Try it
First find the line with "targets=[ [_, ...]" in the entries below, then set down exactly every line through the line with "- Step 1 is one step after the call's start", that line included.

Materials provided
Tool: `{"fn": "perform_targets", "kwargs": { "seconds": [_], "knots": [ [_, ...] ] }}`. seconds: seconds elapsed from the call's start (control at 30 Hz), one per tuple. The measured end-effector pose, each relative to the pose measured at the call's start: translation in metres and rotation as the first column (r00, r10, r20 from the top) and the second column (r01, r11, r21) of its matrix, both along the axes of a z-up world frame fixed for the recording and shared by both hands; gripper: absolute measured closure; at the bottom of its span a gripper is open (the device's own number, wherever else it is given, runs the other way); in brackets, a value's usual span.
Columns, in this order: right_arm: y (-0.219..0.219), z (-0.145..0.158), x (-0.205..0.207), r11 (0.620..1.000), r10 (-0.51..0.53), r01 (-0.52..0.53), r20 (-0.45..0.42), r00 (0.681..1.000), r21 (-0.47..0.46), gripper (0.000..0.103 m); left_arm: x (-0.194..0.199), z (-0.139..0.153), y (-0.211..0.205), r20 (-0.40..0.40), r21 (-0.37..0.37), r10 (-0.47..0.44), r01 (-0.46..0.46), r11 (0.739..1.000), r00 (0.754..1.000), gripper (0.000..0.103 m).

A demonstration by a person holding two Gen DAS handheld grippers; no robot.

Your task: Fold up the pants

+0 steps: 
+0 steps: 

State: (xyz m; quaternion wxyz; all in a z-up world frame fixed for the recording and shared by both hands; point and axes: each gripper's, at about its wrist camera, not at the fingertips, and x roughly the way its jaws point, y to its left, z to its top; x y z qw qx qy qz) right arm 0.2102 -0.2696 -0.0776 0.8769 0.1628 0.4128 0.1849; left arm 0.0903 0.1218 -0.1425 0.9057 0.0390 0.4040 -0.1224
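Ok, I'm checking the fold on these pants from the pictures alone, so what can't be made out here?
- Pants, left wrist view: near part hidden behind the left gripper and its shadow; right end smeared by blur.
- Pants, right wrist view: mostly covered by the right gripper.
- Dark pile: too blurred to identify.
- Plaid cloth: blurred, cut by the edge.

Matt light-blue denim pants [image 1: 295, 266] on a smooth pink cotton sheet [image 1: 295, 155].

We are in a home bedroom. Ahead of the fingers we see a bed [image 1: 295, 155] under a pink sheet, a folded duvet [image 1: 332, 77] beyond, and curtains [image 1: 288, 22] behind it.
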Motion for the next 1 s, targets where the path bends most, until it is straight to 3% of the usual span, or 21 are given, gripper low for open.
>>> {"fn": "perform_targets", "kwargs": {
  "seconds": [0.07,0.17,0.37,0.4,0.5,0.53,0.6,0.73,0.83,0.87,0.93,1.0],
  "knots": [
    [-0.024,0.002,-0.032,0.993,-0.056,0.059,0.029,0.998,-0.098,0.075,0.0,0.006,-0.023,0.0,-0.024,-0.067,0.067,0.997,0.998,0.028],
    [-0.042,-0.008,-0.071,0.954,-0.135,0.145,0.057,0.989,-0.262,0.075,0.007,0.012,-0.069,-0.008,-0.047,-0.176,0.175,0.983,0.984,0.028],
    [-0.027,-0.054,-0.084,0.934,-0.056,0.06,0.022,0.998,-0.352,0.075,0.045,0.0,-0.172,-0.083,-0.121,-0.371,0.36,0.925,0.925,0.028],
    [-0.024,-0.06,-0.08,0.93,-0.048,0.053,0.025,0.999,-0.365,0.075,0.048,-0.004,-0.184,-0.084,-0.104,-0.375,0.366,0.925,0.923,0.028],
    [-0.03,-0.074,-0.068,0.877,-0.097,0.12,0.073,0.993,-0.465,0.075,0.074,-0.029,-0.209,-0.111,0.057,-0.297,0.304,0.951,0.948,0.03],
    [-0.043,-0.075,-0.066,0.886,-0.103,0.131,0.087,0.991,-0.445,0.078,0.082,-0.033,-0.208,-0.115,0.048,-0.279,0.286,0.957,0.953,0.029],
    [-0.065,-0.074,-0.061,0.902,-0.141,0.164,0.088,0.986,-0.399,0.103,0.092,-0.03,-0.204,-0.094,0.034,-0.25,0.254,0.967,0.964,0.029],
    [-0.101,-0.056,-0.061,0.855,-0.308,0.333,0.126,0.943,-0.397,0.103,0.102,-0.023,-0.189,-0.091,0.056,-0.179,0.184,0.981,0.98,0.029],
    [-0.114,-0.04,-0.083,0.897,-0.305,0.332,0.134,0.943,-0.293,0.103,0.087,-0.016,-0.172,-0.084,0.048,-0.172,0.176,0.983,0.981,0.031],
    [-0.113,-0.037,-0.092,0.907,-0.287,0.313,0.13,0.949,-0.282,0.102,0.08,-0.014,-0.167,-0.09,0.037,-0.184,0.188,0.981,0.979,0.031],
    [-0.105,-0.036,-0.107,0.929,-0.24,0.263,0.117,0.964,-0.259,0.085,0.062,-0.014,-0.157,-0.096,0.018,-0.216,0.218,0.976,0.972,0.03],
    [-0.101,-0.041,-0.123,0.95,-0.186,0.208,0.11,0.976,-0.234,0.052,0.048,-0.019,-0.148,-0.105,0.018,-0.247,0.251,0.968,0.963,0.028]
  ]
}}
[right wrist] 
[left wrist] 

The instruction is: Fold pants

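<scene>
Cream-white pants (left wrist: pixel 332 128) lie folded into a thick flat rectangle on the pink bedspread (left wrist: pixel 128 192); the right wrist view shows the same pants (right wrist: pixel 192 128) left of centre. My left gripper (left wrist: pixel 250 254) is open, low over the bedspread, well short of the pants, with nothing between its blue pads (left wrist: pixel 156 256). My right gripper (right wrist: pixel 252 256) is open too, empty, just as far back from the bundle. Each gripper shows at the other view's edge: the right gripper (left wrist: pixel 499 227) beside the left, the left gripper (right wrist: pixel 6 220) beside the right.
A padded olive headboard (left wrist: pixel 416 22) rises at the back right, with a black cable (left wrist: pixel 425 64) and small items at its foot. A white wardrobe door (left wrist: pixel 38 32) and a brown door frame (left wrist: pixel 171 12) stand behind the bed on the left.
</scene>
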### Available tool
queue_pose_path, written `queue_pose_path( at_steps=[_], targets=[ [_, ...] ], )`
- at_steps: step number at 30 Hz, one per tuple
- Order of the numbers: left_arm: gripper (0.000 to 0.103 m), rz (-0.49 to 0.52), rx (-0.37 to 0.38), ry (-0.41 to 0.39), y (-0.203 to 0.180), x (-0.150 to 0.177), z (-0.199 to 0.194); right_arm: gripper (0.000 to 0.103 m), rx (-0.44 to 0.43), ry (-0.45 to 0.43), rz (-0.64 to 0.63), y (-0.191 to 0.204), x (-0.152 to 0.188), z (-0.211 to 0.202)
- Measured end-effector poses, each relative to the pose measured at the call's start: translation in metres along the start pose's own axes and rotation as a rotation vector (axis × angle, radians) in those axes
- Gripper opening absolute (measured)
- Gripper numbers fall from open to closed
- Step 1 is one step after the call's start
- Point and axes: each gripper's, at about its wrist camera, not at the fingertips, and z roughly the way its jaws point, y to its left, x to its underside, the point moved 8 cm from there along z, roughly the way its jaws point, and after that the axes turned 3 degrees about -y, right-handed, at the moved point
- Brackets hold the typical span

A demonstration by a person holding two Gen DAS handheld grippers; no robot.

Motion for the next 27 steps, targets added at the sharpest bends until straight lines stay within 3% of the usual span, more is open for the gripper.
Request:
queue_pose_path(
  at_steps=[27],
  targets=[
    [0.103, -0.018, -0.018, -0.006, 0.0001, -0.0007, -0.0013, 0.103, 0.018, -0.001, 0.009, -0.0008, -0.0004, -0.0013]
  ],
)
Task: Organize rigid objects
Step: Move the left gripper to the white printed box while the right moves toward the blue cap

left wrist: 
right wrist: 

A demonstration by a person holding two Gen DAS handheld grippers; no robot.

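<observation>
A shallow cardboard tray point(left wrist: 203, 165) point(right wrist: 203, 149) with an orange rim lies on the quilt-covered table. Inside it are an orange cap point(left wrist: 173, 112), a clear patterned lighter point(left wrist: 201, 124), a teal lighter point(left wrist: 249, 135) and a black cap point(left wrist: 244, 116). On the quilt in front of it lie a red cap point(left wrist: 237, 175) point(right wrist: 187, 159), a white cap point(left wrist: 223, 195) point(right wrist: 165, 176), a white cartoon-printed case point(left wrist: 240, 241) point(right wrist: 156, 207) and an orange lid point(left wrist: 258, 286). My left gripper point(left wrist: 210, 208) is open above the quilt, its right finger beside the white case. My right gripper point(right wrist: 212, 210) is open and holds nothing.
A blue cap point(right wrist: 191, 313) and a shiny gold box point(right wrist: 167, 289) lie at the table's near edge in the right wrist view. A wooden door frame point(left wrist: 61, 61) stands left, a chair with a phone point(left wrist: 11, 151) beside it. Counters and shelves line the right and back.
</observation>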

Solved exercise
queue_pose_path, written `queue_pose_path( at_steps=[_], targets=[ [_, ...] ], )`
- at_steps: step number at 30 Hz, one per tuple
- Order of the numbers: left_arm: gripper (0.000 to 0.103 m), rz (-0.49 to 0.52), rx (-0.37 to 0.38), ry (-0.41 to 0.39), y (-0.203 to 0.180), x (-0.150 to 0.177), z (-0.199 to 0.194); right_arm: gripper (0.000 to 0.103 m), rx (-0.44 to 0.43), ry (-0.45 to 0.43), rz (-0.64 to 0.63), y (-0.191 to 0.204), x (-0.152 to 0.188), z (-0.211 to 0.202)
- Measured end-effector poses, each relative to the pose measured at the call's start: translation in metres along the start pose's own axes and rotation as a rotation vector (axis × angle, radians) in those axes
- Gripper opening absolute (measured)
- Gripper numbers fall from open to closed
- Step 1 is one step after the call's start

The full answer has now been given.